You've all probably executed a query on SSMS, and all of a sudden there is a green text index recommendation
Now next we all probably added the index, now what?
We execute the same query AND BAM, INSTANT
Now that looks like a nice feature, but let's go deeper and see the drawback and then how to utilize it better
CREATE NONCLUSTERED INDEX [NameOfIndex]
ON [dbo].[Table] ([Column1],[Column2])
INCLUDE ([Column3],[Column4],[Column5],[Column6],[Column7],[Column8],[Column9])
This is usually how the index recomendations look, a PERFECT inclusive index for the SPECIFIC query
Now you might ask... why would an inclusive index be bad?
Well we also have to take into account the downside of having indexes
Reads are sped up, but that means we have a new copy of the table sorted to suit our query
Which means each time we do a modification like INSERT, UPDATE, DELETE we also need to update our new copy
Also it's not just the index colums, as you can see here we have a bunch of INCLUDED columns that need to be kept in sync with the main table
Now don't get me wrong, I am all for indexing, but just don't follow the suggestion and call it a day
Here is our query generated by Entity Framework
A pretty simple one I might add
SELECT [Table1].[Column1] AS [Alias1],
[Table1].[Column2] AS [Alias2],
[Table1].[Column3] AS [Alias3],
[Table1].[Column4] AS [Alias4],
[Table1].[Column5] AS [Alias5],
[Table2].[Column6] AS [Alias6],
[Table2].[Column7] AS [Alias7],
[Table2].[Column8] AS [Alias8],
[Table2].[Column9] AS [Alias9],
CASE
WHEN ([Table4].[Column10] IS NULL) THEN
CAST(NULL AS varchar(1))
ELSE
[Table4].[Column11]
END AS [Alias10],
CASE
WHEN ([Table3].[Column12] IS NULL) THEN
CAST(NULL AS int)
ELSE
1
END AS [Alias11],
[Table3].[Column13] AS [Alias12],
[Table3].[Column14] AS [Alias13],
[Table3].[Column15] AS [Alias14],
[Table3].[Column16] AS [Alias15]
FROM [dbo].[Table1] AS [Table1]
INNER JOIN [dbo].[Table2] AS [Table2] ON [Table1].[Column17] = [Table2].[Column18]

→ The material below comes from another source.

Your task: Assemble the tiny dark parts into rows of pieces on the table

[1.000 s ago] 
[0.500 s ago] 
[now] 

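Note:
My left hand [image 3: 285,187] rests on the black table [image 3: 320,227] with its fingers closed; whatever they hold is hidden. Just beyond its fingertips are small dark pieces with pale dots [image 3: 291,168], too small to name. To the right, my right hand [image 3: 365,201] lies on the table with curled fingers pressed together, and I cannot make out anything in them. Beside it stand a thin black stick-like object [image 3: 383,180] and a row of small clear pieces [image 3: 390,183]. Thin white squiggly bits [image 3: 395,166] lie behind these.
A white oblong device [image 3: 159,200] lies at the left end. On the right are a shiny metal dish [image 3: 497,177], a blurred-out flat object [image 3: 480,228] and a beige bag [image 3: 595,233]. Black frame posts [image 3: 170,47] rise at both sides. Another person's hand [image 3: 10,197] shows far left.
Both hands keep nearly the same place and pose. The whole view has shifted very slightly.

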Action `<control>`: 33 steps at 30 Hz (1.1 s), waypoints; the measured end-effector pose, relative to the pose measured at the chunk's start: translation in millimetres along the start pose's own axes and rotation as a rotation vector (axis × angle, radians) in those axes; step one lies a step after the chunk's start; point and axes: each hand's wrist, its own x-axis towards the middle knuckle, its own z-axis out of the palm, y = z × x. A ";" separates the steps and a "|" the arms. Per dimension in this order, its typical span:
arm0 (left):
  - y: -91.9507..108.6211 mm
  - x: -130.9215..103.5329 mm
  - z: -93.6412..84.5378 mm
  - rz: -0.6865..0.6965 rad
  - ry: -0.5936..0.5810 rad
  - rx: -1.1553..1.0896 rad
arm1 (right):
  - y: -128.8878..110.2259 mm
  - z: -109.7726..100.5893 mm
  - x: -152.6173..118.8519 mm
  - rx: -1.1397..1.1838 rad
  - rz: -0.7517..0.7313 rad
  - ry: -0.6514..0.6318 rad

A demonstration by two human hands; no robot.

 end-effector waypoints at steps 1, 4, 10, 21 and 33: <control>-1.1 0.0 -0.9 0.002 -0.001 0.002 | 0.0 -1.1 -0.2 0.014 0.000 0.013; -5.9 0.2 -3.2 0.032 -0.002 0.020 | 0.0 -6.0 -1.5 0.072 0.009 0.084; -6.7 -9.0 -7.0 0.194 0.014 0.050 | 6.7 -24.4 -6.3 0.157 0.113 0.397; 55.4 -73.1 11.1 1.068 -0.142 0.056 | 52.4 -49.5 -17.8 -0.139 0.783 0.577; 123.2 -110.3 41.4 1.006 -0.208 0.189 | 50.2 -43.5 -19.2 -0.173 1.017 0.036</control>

LEFT OUTER JOIN [dbo].[Table3] AS [Table3] ON [Table1].[Column19] = [Table3].[Column20]
LEFT OUTER JOIN [dbo].[Table4] AS [Table4] ON [Table1].[Column21] = [Table4].[Column22]
WHERE ([Table1].[Column23] IS NULL) AND ([Table1].[Column1] = 100000)
And let's not forget the index we get as suggestion
CREATE NONCLUSTERED INDEX [Table1]
ON [dbo].[Table] ([Column1],[Column23])
INCLUDE ([Column17],.....)
Now I added this index and the query is really INSTANT, we are talking 24 logical reads
The question is always can we do better?
What if we removed all the INCLUDE columns
Let's try that
Welp, now there is a key lookup since we removed the INCLUDE and our index is no longer inclusive
The question is .... do we care?
Now here comes the part where knowing our data distribution comes, here is a link to a previous blog post that will get you up to date with that LINK
You can see 6 key lookups, that's basically nothing and now our index looks like this (below). You might wonder why we have a WHERE, we will talk about that in my next blog and how filtered indexes work and where to use them
CREATE NONCLUSTERED INDEX Table1_Filter ON [Table1] ([Column1]) WHERE [Column23] IS NULL
Now you might say, that THIS query with THIS data has 6 key lookups, OK let's see the biggest outlier, again knowing our data
Here is the biggest outlier, 4000 logical reads and 600 lookups, I wouldn't sweat about this. I'd much rather have an index without any INCLUDE and get 4000 logical reads when my WORST case happens then maintain 6-7 INCLUDE colums which may be HOT (frequently updated)